As you'd be right to expect for such an inflated price, the build quality is superb and the overall design is stylish but functional. The body is all aluminium, and is available in either the rugged matt black seen here or in a sandblasted silver, glossy white or high gloss red finish. I've criticised some previous IXUS cameras for being slippery and difficult to hold, but the high-friction surface of the matt black version provides a very secure grip. Will the same be true of the red and white versions?

Canon IXUS 300 HS back

The shape of the body is quite complex, with both rounded and bevelled edges, but it has no protrusions and slips easily into a shirt pocket. It's quite small, measuring 100 x 54.1 x 23.6mm, although at 175g including battery and card it is quite heavy for its size. My only real criticism of the design is that the rounded shape and very small bottom panel make it tricky to balance the camera on a surface for self-timer shots.

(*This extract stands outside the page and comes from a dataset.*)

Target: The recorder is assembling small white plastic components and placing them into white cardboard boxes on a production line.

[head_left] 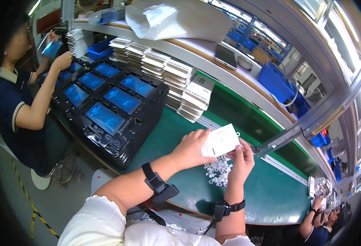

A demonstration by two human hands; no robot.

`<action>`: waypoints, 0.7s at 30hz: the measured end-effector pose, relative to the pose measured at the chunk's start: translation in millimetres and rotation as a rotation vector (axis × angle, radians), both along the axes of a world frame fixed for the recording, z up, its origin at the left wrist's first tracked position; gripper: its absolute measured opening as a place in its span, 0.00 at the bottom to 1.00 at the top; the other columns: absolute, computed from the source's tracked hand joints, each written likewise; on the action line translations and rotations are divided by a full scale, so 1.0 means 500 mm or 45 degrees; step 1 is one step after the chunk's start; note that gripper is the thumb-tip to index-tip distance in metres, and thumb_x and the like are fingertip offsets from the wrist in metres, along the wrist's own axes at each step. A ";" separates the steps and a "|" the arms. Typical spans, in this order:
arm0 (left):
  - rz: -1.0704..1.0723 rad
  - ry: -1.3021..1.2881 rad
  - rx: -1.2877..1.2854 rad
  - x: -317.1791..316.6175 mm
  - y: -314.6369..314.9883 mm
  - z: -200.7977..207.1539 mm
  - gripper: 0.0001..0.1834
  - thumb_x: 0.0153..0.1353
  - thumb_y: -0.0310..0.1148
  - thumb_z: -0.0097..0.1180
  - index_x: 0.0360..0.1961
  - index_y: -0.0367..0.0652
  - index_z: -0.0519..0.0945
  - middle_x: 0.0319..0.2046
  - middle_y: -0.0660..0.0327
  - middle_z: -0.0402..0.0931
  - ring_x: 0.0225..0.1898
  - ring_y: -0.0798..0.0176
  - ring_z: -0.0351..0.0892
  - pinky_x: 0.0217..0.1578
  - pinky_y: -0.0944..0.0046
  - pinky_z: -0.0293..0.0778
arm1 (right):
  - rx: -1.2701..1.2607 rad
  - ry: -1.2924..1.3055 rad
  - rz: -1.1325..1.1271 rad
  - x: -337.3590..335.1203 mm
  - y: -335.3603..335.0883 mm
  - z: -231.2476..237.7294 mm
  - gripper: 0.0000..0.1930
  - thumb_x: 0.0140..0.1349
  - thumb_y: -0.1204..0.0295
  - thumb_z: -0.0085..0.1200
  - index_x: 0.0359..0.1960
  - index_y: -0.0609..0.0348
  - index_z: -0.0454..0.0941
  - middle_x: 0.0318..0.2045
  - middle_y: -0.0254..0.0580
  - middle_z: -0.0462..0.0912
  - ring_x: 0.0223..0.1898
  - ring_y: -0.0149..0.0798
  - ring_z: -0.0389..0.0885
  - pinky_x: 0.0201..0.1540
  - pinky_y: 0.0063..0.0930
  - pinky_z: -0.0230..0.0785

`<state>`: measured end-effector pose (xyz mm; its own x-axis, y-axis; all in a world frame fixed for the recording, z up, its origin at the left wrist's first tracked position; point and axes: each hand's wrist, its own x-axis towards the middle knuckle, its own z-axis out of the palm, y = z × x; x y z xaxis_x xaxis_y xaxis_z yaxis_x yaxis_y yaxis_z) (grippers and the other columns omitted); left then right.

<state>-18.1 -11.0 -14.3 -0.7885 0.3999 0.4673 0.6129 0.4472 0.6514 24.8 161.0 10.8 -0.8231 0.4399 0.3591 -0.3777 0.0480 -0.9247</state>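
Note:
A flat white printed card or thin box (220,142) is held up tilted above the green workbench. My left hand (192,148) grips it along its left side, thumb below and fingers at the top edge. My right hand (241,159) pinches at its lower right corner, thumb in front; the fingers behind are partly hidden. A small white ring-like piece (238,134) shows at the card's right edge. Below the hands, a loose pile of small white plastic ring-like pieces (218,171) lies on the bench.
Black trays (125,119) with blue-filmed panels (105,117) are stacked at left, beside a seated co-worker (20,98). Stacks of white folded cartons (196,96) stand behind. A metal post (279,143) rises right of my hands. Another person (324,221) works at far right.

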 end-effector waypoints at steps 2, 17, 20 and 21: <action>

The control layout is very simple and elegant. The top panel carries the shutter button with a rotary bezel for zoom control, the on/off button and a three-position slider switch to select video, standard shooting or easy auto modes. On the back there are only two buttons, one for the main menu and the other for playback mode, and a D-pad with a central function button and a rotating bezel. This is used to navigate the very attractively designed sidebar menu that controls all of the camera's main shooting options, of which there are plenty.

Unusually for a pocket compact the IXUS 300 HS offers aperture priority and shutter priority shooting modes, as well as the usual program auto. It also has a wide range of scene modes and colour effects, and some fun filters, such as fish-eye effect and a “miniature” effect, previously seen on the PowerShot SX210 IS (and shamelessly nicked from the Ricoh CX3).

Canon IXUS 300 HS side

One stand-out feature is the video mode, which can shoot in 720p HD with stereo sound and full optical zoom. In video mode the zoom action slows down, making it quieter and smoother. Since the 300 HS has a CMOS sensor I was expecting it to suffer from the infamous “Jello effect” when shooting video, but it appears to avoid it somehow. It also has a high speed video mode which shoots at 240fps but plays back at 30fps, for an 8x slow motion effect.

CV

June 7, 2010, 9:32 pm

Isn't this camera basically the S90 without the ability to shoot RAW?

Tony Walker

June 8, 2010, 3:03 am

The very excellent (I bought one!) Panasonic TZ7 can now be had for under £200 which has to be a stonking bargain for a camera which would probably equal or better this one for image quality.

GerryD

June 8, 2010, 3:27 am

How does the reader interpret the image quality score of 9 for 300 HS vs for thirds vs dslr aps sensor equipped products? Would be useful, in my opinion, to get a relative image score (against other compacts in its class) & also an absolute image quality score.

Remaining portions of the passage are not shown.